配達用ドローンは実在し、全国規模で運用されていますが、衝動買いした商品を配達するわけではなく、最も重要な用途のいくつかは米国外にあります。ベイエリアのスタートアップ企業Ziplineは、2016年にルワンダ政府と契約を結び、現在では小型の自律飛行型飛行機を使って、アフリカ全土の農村地域に医療用品、特に血液を配達しています。
「技術革命はすべてアメリカで起こり、貧しい国々にも波及していくと考えている人たちにとって、これは非常に画期的なパラダイムシフトです」と、ジップラインのCEO、ケラー・リナウド氏は月曜日、サンフランシスコで開催されたWIRED25サミットのステージでドローン配送のビジョンを発表した。「これはまさにその真逆です」

アマゾンは、2013年に60 Minutesのインタビューで、オンラインショッピングの配送をドローンで開始したいと発表したとき、インターネット全体で話題を呼んだ。アマゾンは現在、クリック・ツー・ドローン配送の実現に取り組んでいる多くの企業のうちの1つであり、米国のFAAが認可した限定的なテストの一環として、スラーピーから心臓発作を起こしていると思われる患者用の自動除細動器まで、あらゆるものを投下するデモを行ってきた。
リナウド氏は、後者のタイプの救命輸送こそが、ドローンを主流化し、受け入れられる存在にするための鍵だと確信している。ドローンの飛行一つ一つが命を救う可能性があるのであれば、規制当局もドローンのような革新を可能にする新たな枠組みの必要性を理解しやすいと彼は言う。
「ブリトーを配達していると言ったら、もっと大変だったと思います。」
ルワンダでは、ジップラインは首都キガリの拠点から出発し、ぬかるんで通行不能な道路を迂回し、天候が最良の場合でもトラックでの移動では長すぎる山を飛び越えます。
クリニックのスタッフが血漿や血小板を必要とする場合(多くの場合、出産後の女性への輸血用)、ジップラインのミッションコントロールセンターにテキストメッセージを送信します。技術者がこれらの物資を折り畳んだ紙製パラシュート付きの使い捨て箱に詰め込み、ドローンの胴体に収納します。ドローンとペイロード輸送システム全体は、製造コストが低く、修理も容易になるよう設計されています。自転車のヘルメットのように丈夫で軽量なフォームシェルと、スナップイン式の電気部品で構成されています。

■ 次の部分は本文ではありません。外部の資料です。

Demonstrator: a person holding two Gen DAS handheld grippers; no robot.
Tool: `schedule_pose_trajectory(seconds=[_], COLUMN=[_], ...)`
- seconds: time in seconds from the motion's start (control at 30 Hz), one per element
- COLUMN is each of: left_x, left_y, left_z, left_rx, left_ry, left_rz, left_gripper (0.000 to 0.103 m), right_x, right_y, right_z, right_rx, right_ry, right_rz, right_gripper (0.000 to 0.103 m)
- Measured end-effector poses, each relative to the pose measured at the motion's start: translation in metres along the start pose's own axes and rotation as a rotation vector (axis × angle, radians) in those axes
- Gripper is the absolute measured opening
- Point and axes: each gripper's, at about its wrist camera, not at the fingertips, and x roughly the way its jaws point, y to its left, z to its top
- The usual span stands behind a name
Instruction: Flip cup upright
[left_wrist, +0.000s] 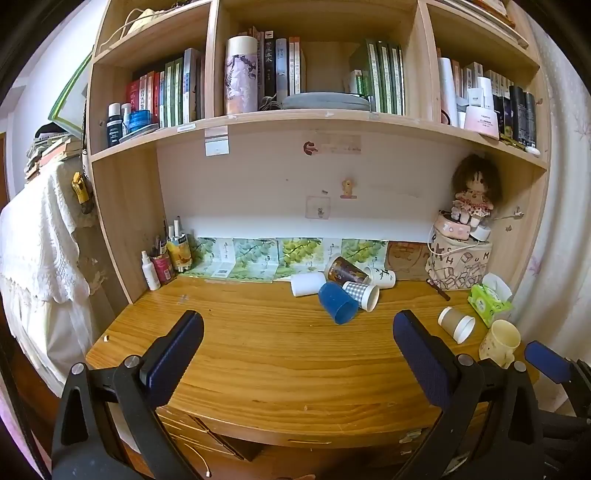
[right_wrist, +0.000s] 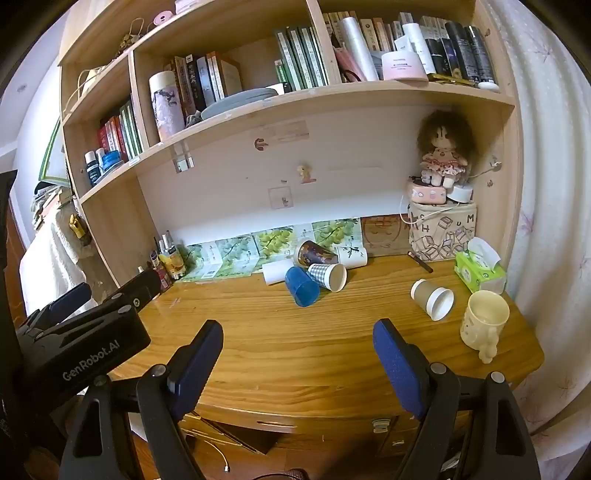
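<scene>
Left wrist view: left tool (left_wrist: 293, 343) spread wide, nothing between the pads, hovering over the front-middle of the bench (left_wrist: 258, 354). Right wrist view: right tool (right_wrist: 297, 352) also wide, holding nothing, over the front edge. Cup pile toward the back edge, all tipped on their sides: blue cup (right_wrist: 301, 286) touching checked cup (right_wrist: 328, 276), white cup (right_wrist: 277, 271) behind it, dark printed cup (right_wrist: 314, 253) and a white cup with leaf print (right_wrist: 352, 256) at the back. Grey-brown paper cup (right_wrist: 433, 298) lies on its side alone near the right edge, mouth facing front-right. Cream mug (right_wrist: 483, 323) stands upright just beside it at the front right corner. Green tissue pack (right_wrist: 478, 271) sits behind the mug.
</scene>
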Motion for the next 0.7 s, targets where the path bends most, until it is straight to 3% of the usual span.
schedule_pose_trajectory(seconds=[0.3, 0.7], left_x=[-0.007, -0.014], left_y=[0.007, 0.012], left_z=[-0.002, -0.011], left_rx=[-0.017, -0.025], left_ry=[-0.003, 0.021], left_rz=[-0.038, -0.024], left_gripper=[0.103, 0.102], right_x=[0.000, -0.003], right_y=[0.014, 0.010], right_z=[-0.004, -0.009], right_rx=[-0.003, -0.002], right_ry=[0.005, 0.049], right_rz=[0.013, 0.026], right_gripper=[0.084, 0.084])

カタパルトにより、ドローンは時速ゼロから1秒未満で70マイルまで加速し、その後、時速80マイルで100マイルまで飛行できる。ドローンの端では、駐車スペース2つ分ほどの大きさの着陸目標に荷物を静かに投下し(リナウド氏は投下の様子を撮影した携帯電話の動画を見せ、会場から拍手が起こった)、基地に戻る。そこで、2本のポールの間に張られたケーブルがドローンの尾部に引っ掛かり、ドローンは空中で安全にすくい上げられる。リナウド氏によると、運用開始から7日間は、このサービスはクリニックのスタッフにとって信じられないくらい素晴らしいものに思えるが、8日目には日常的、さらにはありふれたものになるという。「医師たちは、『ドローンがあるのは当然だ。そうでなければ、どうやってやるんだ?』と言うんです」
ジップラインはすでにルワンダの緊急輸血用血液需要の30%を扱っているが、リナウド氏はWIRED25の聴衆に対し、同社は国内に2番目の配送センターを設立する契約を結んだばかりで、これにより全人口に血液を届けられるようになると語った。
同社は現在、ガーナと共同で同様の全国ドローン配送システムの構築に取り組んでいる。米国では、ノースカロライナ州で必須医療用品の配送を目的とした試験プロジェクトを計画しており、2019年初頭の稼働開始を目指している。リナウド氏が指摘したように、遠隔地のコミュニティが緊急に血液や医薬品を必要とする問題は、多くの国が支援を必要としている問題だからだ。